INTRA-PARTY CO-VOTING

Set your co-voting threshold to a high value, like 80%, let’s say. Then look at the filmstrip of all 26 sessions. You’ll notice that until the late 80s or into the 90s, there are very few Senators who vote in lockstep with ANY of their colleagues this frequently.


But starting with Democrats in the late Reagan/Bush 41 years, and skyrocketing in the Gingrich-led GOP of the Clinton years, party-lockstep voting came into being and appears to be here to stay.
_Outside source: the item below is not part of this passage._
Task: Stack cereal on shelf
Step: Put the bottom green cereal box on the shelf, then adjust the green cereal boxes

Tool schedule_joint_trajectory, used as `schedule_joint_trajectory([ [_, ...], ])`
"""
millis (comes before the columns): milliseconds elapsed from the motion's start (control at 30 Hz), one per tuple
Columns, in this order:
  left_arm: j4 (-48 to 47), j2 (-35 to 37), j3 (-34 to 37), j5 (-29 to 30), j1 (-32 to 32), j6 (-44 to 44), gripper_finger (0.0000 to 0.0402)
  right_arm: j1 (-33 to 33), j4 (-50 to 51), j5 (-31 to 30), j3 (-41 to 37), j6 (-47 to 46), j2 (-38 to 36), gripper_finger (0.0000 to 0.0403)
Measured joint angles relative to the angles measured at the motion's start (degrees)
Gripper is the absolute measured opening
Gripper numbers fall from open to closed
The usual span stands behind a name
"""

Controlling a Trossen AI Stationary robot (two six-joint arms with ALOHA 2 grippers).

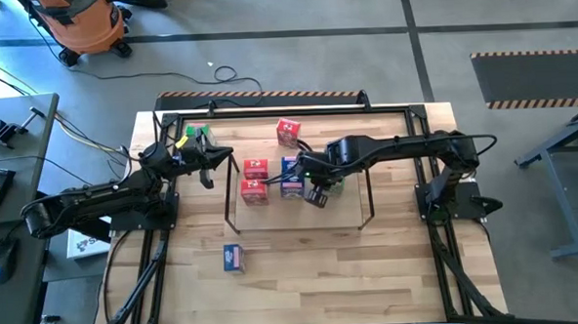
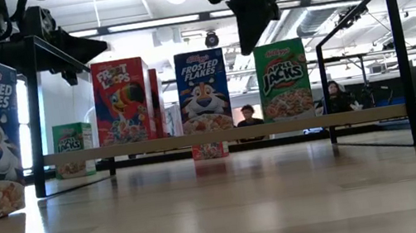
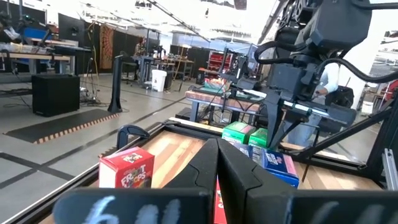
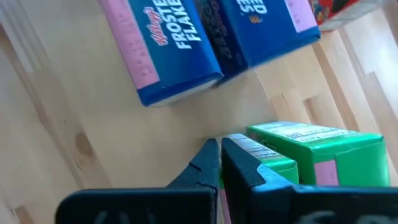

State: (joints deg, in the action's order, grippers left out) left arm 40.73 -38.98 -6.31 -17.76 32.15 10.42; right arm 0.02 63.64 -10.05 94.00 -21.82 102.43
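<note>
Cereal boxes sit inside the shelf (image 1: 235,221) outline on the tabletop (image 1: 304,279). Your right hand (image 1: 319,195) hangs shut and empty just above the green Apple Jacks box (image 4: 317,155), with two blue Frosted Flakes boxes (image 4: 168,50) just beyond its fingertips. Your left hand (image 1: 206,175) waits closed and empty off to the side, with red Froot Loops boxes (image 1: 255,179) near its tips. One blue box (image 1: 234,257) lies well apart from both hands.
</note>
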Motion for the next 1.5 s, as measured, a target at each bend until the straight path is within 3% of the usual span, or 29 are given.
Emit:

Not only do we have to set our co-voting thresholds lower before cross-party links appear, but we see lots more intra-party links, at much higher thresholds.

This would indicate that more contentious bills are being introduced, or that Senators are voting based on party loyalty rather than on consideration of each bill’s merits, or possibly that greater transparency and more media attention on the Senate means that the kind of vote-trading and deal-making that led to the appearance of bipartisanship, so common in the past, is no longer viable.

PARTY-AGNOSTIC CO-VOTING

Set your co-voting threshold to 65%. Look at the filmstrip and see how few links there are AT ALL in the Congresses of the 60s, and 70s. Set it slightly higher and you’ll see blank squares. But in modern era Senates? There are still bright lines, showing lots more high-threshold co-voting rates.


What are we to make of this? It’s not just that Senates of the past didn’t vote in lockstep with their fellow party members; it’s that they didn’t vote in lockstep with ANYBODY. Why would this be the case? It would seem to be that Senators at the time would consider each matter individually, rather than applying ideology to a vote.

 


While there is not enough data here to provide definitive answers or explanations for these differences, the BioFabric charts give us a means to see these distinct, unmistakable variations among our historical Congresses, in a way that traditional network diagrams cannot.